Lower fruit prices bittersweet due to high vegetable prices

11 August 2017 - Fruit prices fell 5.2 percent in July 2017, contributing to a 0.2 percent fall in food prices, Stats NZ said today.

Cheaper avocados and strawberries led the fall in fruit prices in July. Avocado prices fell 29 percent in July, coming off a near-record high in June, and strawberry prices fell 23 percent. The average price for a 250g punnet of strawberries was $5.92 in July 2017, compared with $7.71 in June.

“Strawberries are unseasonably cheap for this time of year," consumer prices manager Matthew Haigh said. “They typically reach their lowest price in December, but are currently dropping in price due to more imports from Australia."

Stats NZ data showed a 58 percent increase in the quantity of strawberries imported in June 2017 when compared with June 2016.

In contrast to fruit prices, vegetable prices rose 1.6 percent in July, driven by higher prices for cucumbers and tomatoes. Kumara rose 2.6 percent for the month, and 170 percent for the year – to reach a new record high price of $8.39 a kilogram.

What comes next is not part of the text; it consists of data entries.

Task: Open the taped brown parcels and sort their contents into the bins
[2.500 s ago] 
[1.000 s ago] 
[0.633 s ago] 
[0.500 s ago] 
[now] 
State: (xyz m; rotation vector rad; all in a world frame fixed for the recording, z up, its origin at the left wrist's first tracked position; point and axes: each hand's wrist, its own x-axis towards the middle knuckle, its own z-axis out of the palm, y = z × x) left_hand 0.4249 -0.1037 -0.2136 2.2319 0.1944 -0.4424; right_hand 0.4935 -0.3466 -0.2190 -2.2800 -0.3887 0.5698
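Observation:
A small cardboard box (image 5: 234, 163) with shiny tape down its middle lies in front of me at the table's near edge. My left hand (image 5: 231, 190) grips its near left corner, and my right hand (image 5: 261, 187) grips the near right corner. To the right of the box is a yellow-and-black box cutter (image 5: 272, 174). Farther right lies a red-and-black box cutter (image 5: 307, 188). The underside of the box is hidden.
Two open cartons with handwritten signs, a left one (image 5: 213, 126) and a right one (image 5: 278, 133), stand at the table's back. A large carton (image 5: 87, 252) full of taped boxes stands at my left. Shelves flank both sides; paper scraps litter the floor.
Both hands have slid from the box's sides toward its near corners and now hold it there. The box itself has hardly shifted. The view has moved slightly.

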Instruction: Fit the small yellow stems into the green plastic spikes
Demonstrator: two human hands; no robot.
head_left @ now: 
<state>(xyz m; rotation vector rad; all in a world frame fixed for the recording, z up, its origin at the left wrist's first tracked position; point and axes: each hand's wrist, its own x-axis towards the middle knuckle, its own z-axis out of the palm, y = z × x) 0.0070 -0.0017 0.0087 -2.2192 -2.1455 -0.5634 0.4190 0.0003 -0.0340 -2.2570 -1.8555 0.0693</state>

Restaurant meals have largest annual increase in almost four years

Prices for restaurant meals and ready-to-eat food were up 2.2 percent in the year to July 2017. This was led by a 2.5 percent increase in restaurant meals, the largest annual increase since October 2013. Spending on restaurant meals and ready-to-eat food makes up around $23 for every $100 spent on food for New Zealanders.

"It's likely that the higher prices we're seeing for vegetables and dairy are starting to feed through into restaurant meal prices," Mr Haigh said.

Vegetable prices increased 12 percent in the year to July 2017, and were the main contributor to the 3.0 percent annual increase in food prices.

Grocery food prices rose 3.1 percent in the latest year, led by higher prices for dairy products. Fresh milk price increases were the main contributor to the annual increase, followed by butter, cheese, and yoghurt.